Вечером навестил больную Олю С. Там было еще несколько девушек и одна пожилая учительница. Кто-то сказал, что один «эксцесс» все-таки сегодня был. На Крымском мосту несколько мальчишек забрались на ферму и обстреляли фрицев из рогаток.
Девушки засмеялись, а старая учительница сказала:
— Ничего смешного не вижу! Мне стыдно. Этих ребят плохо воспитали. Им не внушили, что такое благородство, не объяснили, что лежачего не бьют.
. . . . .
Поет по классу рояля.
. . . . .
Маленький мальчик:
— Папа, подари мне такой вот кинжальчик.
— А что ты с ним делать будешь?
— Ну, что… Мальчишков тыкать.
. . . . .
Довольно благообразного парня лет 16–17 сняли с трамвайной «колбасы», ведут в милицию. Кепка его — в руках милиционера.
— Вы кепку не ломайте! Учтите это, — не ломайте!
. . . . .
Пилит мужа. Тот сидит с ногами на стуле, покорно кивает головой и бубнит:
— Да, да, я — гадкий. Я гадкий, Иринушка. Я знаю — я гадкий.
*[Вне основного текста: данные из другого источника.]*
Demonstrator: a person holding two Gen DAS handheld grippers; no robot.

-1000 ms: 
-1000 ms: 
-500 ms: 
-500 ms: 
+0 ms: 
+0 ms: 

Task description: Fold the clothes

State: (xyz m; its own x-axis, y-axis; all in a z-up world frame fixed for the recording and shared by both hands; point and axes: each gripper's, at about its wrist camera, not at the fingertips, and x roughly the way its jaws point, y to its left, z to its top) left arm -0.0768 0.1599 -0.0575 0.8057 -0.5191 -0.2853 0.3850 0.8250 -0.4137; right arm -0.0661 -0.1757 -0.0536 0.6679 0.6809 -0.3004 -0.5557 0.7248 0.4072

Шестилетний Алеха слушал-слушал эту самоуничижительную похвальбу отца, не выдержал и крикнул из своего угла:
— А я — гадее!
. . . . .
Вечером на пустынной Пятницкой улице господин в коверкотовом пальто — спутнице:
— Посмотри, какая луна шикарная.
. . . . .
— А, черт слепоносый!
. . . . .
Редактор детского журнала на собрании сотрудников говорил, что журнал должен постоянно напоминать детям о жертвах, понесенных их отцами и дедами:
— Наши читатели, товарищи, ни на минуту не должны забывать, что они ходят по костям и черепам.
Эпиграф:
«Все было ужасно, но никто не ужасался».
Викт. Гюго, «93-й год»
. . . . .
У Павелецкого вокзала небольшой ларек, павильончик. На нем вывеска:
«ЭЛЕКТРИФИКАЦИЯ САМОВАРОВ».
. . . . .
Хлестаков-журналист редактору:
— Я тебя могу забросать Героями Советского Союза!..
То есть у него материала — во!
. . . . .
Еще недавно, три года назад, он был совсем как огурчик. Ходил гоголем, выпятив грудь, поблескивая чем-то золотым — не то зубом, не то кольцом. А ныне — согнулся, сгорбился… Где его зубы? Где его блеск? Где его модный костюм — не то голубой, не то бежевый? Ничего не осталось от прежнего Л. - только разве что голос — важный, барственный, ленивый и снисходительный, да и в нем, пожалуй, куда меньше лени, чем самой простой усталости.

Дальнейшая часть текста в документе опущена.